Steve blinked too much, bemused expression clouding his eyes as he looked between the two women. “Mind finishing the transaction and scooping the rocky road while I get her the sundae?”

“The sundae’s for me,” Billy reminded him, maybe a little bit petulantly. Maybe. Ok. He just didn’t like being ignored, alright? Fuck. 

Steve ignored him anyway and turned to the sundae bar, doing his job with movements that already seemed practiced. Billy paid the girl hardly any attention even as he slipped her the cash for their ice cream.

The sundae was slid in Billy’s vague direction without another word. 

“Thanks, guys,” Heather tacked on, already stuffing her spoon in her mouth. 

The girl stared some more. “Um, yeah, totally. Come again!”

“Bye, Heather!” Steve didn’t even look at Billy, already greeting the next customer after a cheery wave for Heather. 

Seriously. 

Billy shoved enough butterscotch sundae into his mouth to keep from swearing out loud.

“Wow,” Heather laughed, settling comfortably into their small booth. “Someone’s not a fan of the infamous Billy Hargrove.”

“Shut up,” Billy grumbled. 

“Steve is never like that,” Heather kept talking through spoonfuls of rocky road. “Ever. Like his face is normally so obvious! You can always tell when he’s happy or sad or annoyed or spacing out or whatever. Always. What the hell did you do to him?”

“Nothing.”

“Are you the one who messed up his face?” 

Billy flinched. And based on her suddenly solemn expression, Heather knew exactly what that meant. 

“I won’t pretend to know what you dumbasses fought about,” Heather told him with a sigh. “But Steve’s not a bad guy, a little dumb. But not, like, bad. So…maybe don’t do that again?”

“I wasn’t planning to!” Billy snarled, shoving the rest of his sundae to the side. 

A bit of it spilled over the glass dish.

Heather leveled him with an unimpressed and unmoved glower. “I like you, Billy. I do. But that’s so not cute. You should work on that too.”

Billy crossed his arms and looked off to the side. “Yeah…” 

She had a point. 

Steve was still being a little bitch though. 

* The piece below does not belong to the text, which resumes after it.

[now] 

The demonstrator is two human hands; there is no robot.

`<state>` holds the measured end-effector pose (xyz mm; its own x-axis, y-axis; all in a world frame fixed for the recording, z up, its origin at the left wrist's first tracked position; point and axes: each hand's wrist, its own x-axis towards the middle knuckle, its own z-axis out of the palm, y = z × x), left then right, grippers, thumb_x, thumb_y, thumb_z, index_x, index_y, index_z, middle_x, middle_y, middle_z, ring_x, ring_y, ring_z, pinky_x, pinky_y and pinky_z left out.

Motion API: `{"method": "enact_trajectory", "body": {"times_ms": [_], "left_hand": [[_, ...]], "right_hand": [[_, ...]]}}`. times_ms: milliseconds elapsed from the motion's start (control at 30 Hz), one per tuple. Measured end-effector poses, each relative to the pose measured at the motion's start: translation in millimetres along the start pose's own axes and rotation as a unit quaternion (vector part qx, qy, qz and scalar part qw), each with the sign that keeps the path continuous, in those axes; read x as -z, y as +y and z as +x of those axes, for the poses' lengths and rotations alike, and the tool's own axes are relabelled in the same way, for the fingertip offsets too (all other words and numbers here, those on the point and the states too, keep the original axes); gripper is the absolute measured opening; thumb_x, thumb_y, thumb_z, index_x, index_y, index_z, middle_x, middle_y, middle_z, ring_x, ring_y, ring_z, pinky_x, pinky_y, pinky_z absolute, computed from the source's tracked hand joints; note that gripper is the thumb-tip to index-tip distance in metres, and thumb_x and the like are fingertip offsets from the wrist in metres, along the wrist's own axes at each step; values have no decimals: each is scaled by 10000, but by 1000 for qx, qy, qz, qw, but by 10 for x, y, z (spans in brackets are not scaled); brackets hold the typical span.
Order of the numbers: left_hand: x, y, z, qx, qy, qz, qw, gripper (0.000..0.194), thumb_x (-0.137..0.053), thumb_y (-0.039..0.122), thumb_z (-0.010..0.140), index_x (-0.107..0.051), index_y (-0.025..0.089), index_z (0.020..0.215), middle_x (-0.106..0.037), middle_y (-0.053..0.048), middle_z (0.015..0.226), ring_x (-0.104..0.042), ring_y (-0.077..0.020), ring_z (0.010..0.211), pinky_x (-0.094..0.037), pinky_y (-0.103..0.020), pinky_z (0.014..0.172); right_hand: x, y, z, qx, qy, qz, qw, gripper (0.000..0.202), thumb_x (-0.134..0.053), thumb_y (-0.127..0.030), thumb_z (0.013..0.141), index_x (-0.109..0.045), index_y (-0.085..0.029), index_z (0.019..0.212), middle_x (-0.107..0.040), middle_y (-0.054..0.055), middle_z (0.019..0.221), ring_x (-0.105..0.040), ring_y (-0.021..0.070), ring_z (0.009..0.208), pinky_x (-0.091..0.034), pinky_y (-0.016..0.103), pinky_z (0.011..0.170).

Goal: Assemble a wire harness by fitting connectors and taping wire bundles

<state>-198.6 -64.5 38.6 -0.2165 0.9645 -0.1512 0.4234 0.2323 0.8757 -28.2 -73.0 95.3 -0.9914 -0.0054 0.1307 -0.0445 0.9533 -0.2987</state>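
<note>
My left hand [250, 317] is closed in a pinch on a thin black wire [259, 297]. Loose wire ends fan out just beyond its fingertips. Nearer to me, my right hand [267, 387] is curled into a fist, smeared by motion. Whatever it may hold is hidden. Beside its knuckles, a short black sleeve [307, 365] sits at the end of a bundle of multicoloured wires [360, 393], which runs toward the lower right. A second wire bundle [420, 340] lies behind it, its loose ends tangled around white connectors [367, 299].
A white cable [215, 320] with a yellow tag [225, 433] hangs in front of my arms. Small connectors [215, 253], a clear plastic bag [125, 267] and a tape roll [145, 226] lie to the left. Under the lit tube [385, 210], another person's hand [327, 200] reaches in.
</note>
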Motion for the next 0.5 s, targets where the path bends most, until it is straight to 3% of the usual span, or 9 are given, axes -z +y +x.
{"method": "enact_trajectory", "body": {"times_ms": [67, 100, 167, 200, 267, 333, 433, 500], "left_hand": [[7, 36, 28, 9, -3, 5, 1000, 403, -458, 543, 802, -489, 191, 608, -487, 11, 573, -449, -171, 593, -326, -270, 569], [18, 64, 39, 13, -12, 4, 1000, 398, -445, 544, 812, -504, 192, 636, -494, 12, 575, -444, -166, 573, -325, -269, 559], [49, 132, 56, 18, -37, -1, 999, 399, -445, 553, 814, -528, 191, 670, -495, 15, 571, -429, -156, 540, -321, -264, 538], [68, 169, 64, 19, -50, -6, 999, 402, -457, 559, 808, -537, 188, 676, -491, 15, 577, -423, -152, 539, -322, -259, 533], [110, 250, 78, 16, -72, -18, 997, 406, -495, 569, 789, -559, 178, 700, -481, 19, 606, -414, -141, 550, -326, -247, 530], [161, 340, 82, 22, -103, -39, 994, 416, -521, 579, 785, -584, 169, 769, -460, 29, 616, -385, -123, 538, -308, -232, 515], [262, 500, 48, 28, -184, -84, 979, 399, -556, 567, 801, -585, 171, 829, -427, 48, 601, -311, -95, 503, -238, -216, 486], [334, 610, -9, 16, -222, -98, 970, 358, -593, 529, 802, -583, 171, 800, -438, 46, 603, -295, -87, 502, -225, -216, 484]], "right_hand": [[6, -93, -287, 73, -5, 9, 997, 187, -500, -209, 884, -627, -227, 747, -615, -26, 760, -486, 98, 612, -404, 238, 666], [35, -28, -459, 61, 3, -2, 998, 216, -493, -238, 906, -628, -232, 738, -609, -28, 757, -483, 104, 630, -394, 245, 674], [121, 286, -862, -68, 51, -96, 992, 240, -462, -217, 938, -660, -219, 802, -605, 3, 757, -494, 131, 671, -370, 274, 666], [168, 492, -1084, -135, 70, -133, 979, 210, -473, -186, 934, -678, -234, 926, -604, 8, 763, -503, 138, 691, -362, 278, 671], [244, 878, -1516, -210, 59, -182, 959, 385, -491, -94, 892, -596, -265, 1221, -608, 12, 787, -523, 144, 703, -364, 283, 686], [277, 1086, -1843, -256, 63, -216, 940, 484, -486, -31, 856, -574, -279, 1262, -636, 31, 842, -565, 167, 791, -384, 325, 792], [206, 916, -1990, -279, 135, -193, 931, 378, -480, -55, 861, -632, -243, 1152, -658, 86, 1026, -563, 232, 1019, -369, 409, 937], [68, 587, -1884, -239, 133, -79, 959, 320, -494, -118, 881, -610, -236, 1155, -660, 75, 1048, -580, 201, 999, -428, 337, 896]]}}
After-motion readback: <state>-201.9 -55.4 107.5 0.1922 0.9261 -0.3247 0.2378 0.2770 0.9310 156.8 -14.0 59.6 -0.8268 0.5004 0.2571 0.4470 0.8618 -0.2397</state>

**The Maybe Not So Straight Stoner**

Billy was on a mission. 

Heather wanted to get high, her group of friends had a falling out with the person who usually supplied them, and Billy owed her a favor or two for dragging her along with him to Scoops Ahoy at least twice a week for the last three weeks. Billy wasn’t keeping track. 

Eventually Billy got the name of a guy from Tommy and dodged any inquiries about why he needed a dealer. Tommy was obviously fishing for an invite to whatever party Billy needed weed for and, honestly, Billy didn’t have any time for that shit. Tommy was a useful friend in the school year, a valuable ally for taking power. But school was out and Billy didn’t need a sycophantic friend who would turn on him as soon as he didn’t do the fastest keg stand or roast the losers quick enough. 

So Billy found himself alone at the nearest community college, looking around for the guy who fit Tommy’s description. Apparently the guy was a fan of bright blue and black flannel. Which was certainly a choice. He could also apparently be found in a small clearing just off campus if he wasn’t surrounded by fellow students outside the woodshop.

The campus was kind of loose, lots of ground to cover. A few of the female students shot him admiring looks and waved. It seemed only right to wink back at them, flirtatious smirk firmly in place. Eventually Billy gave the campus proper up as a lost cause and strolled his way out into the trees. 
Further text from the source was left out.